Es esta una poesía que trasciende la circunstancia y no pierde su ruta en «los bosques talados». Aletea la esperanza de un vivir más humano, «más alto», animado por «la lucidez en llamas de quienes traspasaron / los muros de sí mismos» (pág. 52). Así, apunta más allá al tomar la antorcha del ecologismo con un enfoque más esencial, en una metáfora novedosa: «no echen restos no orgánicos sobre la libertad / de uno» (pág. 52)… y acaba señalando un ideal: «Y también / arrancar todo aquello que no quepa en tus brazos, / ya desnudos (…) / y volar, volar, volar –con su rapto de música- más allá todavía» (págs. 51-52).
San Juan de la Cruz, Juan Ramón Jiménez, Jorge Guillén, José Hierro, José Ángel Valente, han escoltado también la trayectoria de Cueto, quien los convoca y honra de continuo en sus versos sobre el misterio de la vida y de su paso por ella, el de la muerte y el morir; en la expresión emocionada de su compasión por el destino de los desamparados, en la de las fisuras del yo y sus bregaduras.

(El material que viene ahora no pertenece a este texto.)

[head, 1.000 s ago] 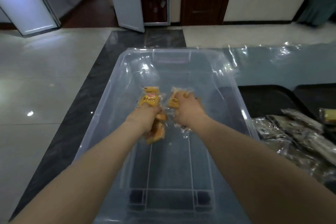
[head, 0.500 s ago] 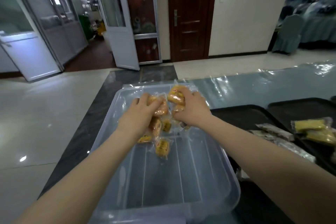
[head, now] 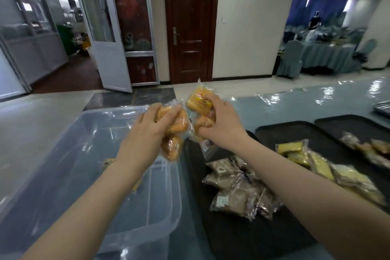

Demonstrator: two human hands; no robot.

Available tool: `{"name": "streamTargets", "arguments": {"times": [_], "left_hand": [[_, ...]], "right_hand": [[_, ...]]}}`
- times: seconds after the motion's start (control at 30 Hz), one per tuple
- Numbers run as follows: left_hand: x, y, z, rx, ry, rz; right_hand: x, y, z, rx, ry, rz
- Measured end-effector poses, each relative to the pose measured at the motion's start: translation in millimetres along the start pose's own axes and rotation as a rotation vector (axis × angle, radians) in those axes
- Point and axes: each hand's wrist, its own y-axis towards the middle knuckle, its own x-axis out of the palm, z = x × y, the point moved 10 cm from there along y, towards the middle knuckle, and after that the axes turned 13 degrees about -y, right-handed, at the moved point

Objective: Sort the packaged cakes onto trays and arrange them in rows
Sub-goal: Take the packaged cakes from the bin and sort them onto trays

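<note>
**Orange cakes held in both hands above bin and tray**

Nearest, at 7 o'clock, a clear plastic bin is seen; one packet, possibly more, seems to lie in it, though the wall blurs it. At 5 o'clock a black tray carries a heap of brown cakes. Yellow cakes are laid on a second tray at 3 o'clock. A third tray lies beyond. Higher, near centre, orange cakes are gripped by the left hand over the bin's right edge. Just beside it, more orange packets are clutched by the right hand over the first tray's far corner. A dark wooden door stands at 12 o'clock.
</note>
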Motion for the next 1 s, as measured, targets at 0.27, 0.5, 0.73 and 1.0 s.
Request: {"name": "streamTargets", "arguments": {"times": [0.27, 0.5, 0.73, 1.0], "left_hand": [[59.7, 21.5, 77.2, 0.103, -0.172, -0.074], [138.9, 44.7, 159.0, 0.157, -0.309, -0.145], [238.5, 94.1, 278.7, 0.198, -0.341, -0.188], [378.5, 186.9, 444.8, 0.151, -0.391, -0.215]], "right_hand": [[-73.4, -78.5, 113.6, 0.207, -0.142, 0.09], [-118.8, -141.8, 212.7, 0.361, -0.209, 0.079], [-182.3, -187.7, 367.8, 0.485, -0.19, 0.133], [-273.1, -221.5, 591.2, 0.574, -0.157, 0.153]]}}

Pero, sobre todo, atraviesa la segunda parte del libro y procura consistencia a la primera un amor pleno, logrado, agradecido y correspondido, desbordado, que se cumple casi hasta lo utópico «amar / nunca envejece» (pág. 103), que desafía la muerte y se expresa con imágenes de una originalidad hecha de días y detalles cotidianos, amor que vence las «esquinas» de la realidad, porque «las desechas con tu sola mirada, las consuelas / y apartas, hasta darles olvido (…). Nos quedamos, ya ves, / desprendidos en uno» (pág. 69). El amor que une dos vidas hasta hacerlas una sola, dos seres hasta conjuntarlos en uno, se manifiesta una y otra vez, sea en metáforas acuñadas a la manera de los poetas de la otra sentimentalidad: «Tus células / y las mías arden en esa genética del amor / intensivo» (pág. 88), sea en la línea de la tradición mística «Y ya no quepo en mí: no quepo en mí, / de ti» (pág. 92), sea en el que ya puede denominarse clasicismo del 27, llámese tradición de Salinas o de Aleixandre «el chispazo enorme / de ser contigo, en ti» (pág. 102); «este abrazo aún más alto / que nosotros, de este nudo gordiano de la carne / rugiente, de este beso sin sombra, / de esta fe desatada…» (pág. 105). «Somos un cuerpo justo, un solo / cuerpo, un cuerpo invicto y máximo / este día del mundo. He plantado raíces / de tu sangre en mi sangre» (pág. 119). «Te prefiero, / sin duda, en los bordes sin bordes de los cuerpos / que ríen» (pág. 69).